Shortly after comedy icon Robin Williams died, his daughter's Twitter feed filled up with gruesome fake photos of her father. She was forced to temporarily abandon the social media site. As a result of the incident, Twitter was pressured into changing its policy: It now allows family members to request removal of a deceased relative's online photos.
A good friend of my family passed away two years ago. While cleaning up his home, his brother stumbled upon papers indicating his brother had owned a large quantity of bitcoins (virtual currency) at the time of his death. We are now struggling to access the information and document his ownership. It's an uphill battle, made more complicated because many of the companies and individuals we're dealing with are located in Australia.
When University of Minnesota freshman Jake Anderson was found dead in a snowbank last year, his distraught parents tried to get access to his social media messages, cell phone data and email, hoping the information might clarify the circumstances of his death. The providers turned down their request. (Click here to view a TV clip about this story.)
And then there's the poster child of all cases, Ajemian v. Yahoo. John Ajemian died in a car accident in 2006. His siblings wanted access to his Yahoo email password so they could notify friends of his passing. Yahoo refused to give it them. Once the siblings were appointed personal representatives of his estate, they went to court, arguing they needed access to his account to help them locate assets, creditors, etc. in order to properly administer the estate. In the latest installment of the legal battle, the court sided with Yahoo in May 2013, noting that the decedent had agree to Yahoo's terms of service (yes, the gobbledydygook virtually no one reads). It read: "No Right of Survivorship and Non-Transferability. You agree that your Yahoo! account is non-transferable and any rights to your Yahoo! ID or contents within your account terminate upon your death. Upon receipt of a copy of a death certificate, your account may be terminated and all contents therein permanently deleted." (You can read the court's decision here.)
An uphill battle for your fiduciaries?
All these cases demonstrate the uphill battle fiduciaries can face when trying to access a deceased or incapacitated loved one's digital assets. These days, much of our financial life is lived online. Banking and brokerage statements are accessed in the "cloud." Then there are other assets: photos, email accounts, domain names, Facebook accounts, online magazine subscriptions, Paypal accounts, blogs, frequent flyer accounts. And that's just the tip of the iceberg for most people.

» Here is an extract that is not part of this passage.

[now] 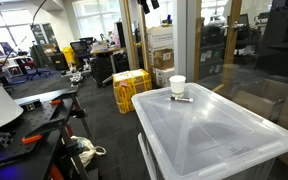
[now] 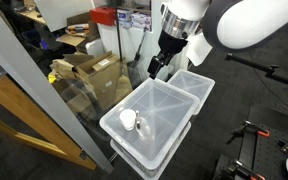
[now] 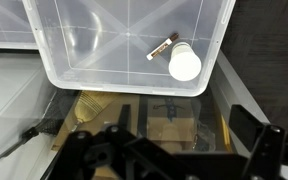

Florida law and federal law are fairly clear regarding who can access a decedent's traditional physical assets, and when. But for digital assets, it's a legal Wild West out there, governed by different state laws; by the federal Stored Communications Act (also known as the Electronics Communication Privacy Act) which limits the ability of online providers to provide surviving family members with a decedent's account information; and of course, by those cryptic internet terms of service. Every online service provider, tech company and social media site has its own terms of service. Some will automatically delete an account after a given period of activity, or after a duration that you specify. Some providers will not provide passwords or transfer ownership, but will, with the proper documentation, provide the account contents to certain individuals.
If you are reading this, chances are you have digital assets, and probably more than you think. What will become of them when you are gone? Even if an asset does not have financial value per se - an online photo-sharing account, for example - it may have sentimental value to your family and you will want your loved ones to be able to access it. On the other hand, you may have private accounts -- emails, others, use your imagination - that you want to die with you, and don't want anyone to see, ever.
Having your desires carried out requires some planning. I suggest that at the very least, you make a list of all your digital assets. Check to determine each provider's terms of service, then write down how you want those accounts handled if you become incapacitated or when you pass away. Make a separate list of user names and passwords, as well as the answers to the security questions that pertain to each account. Do not include that list with your will or trust. That list should be tucked away somewhere safe, and your agent and Personal Representative should know how to access it.
Some people use online password storage services, such as last pass and secure safe. Another possibility: Back up all your data and information onto your own hard drive. Create a password-protected file with the information - and be sure to let your personal representative and agent know the password!
Your elder law/estate planning attorney will be able to guide you on how to handle your digital assets in the event you become incapacitated or pass away. (Another compelling reason to plan for the disposition of your digital assets: once your death is part of the public record, your existing digital financial data becomes more attractive for would be identity thieves (read my prior post on this topic).
Any changes on the horizon to make this all easier?
Delaware was the first state to adopt the Uniform Fiduciary Access to Digital Asset Act (UFADAA), which gives fiduciaries the same access to digital assets that they have to physical assets. The Florida Bar has recommended that our state legislature incorporate the Uniform code, but there are no guarantees that it will, or when. In fact, the Uniform code has come under attack from privacy advocates who argue that it is an infringement on an individual's right to have his/her digital assets kept private, even in death and disability. Yahoo recently stated that the uniform code is based on the "faulty presumption that the decedent would have wanted the trustee to have access to his or her communications" and that the model statute sets "the privacy default at zero."
So for now, as far as your digital assets go, you are not living not in the South... you're in the Wild West! Plan accordingly.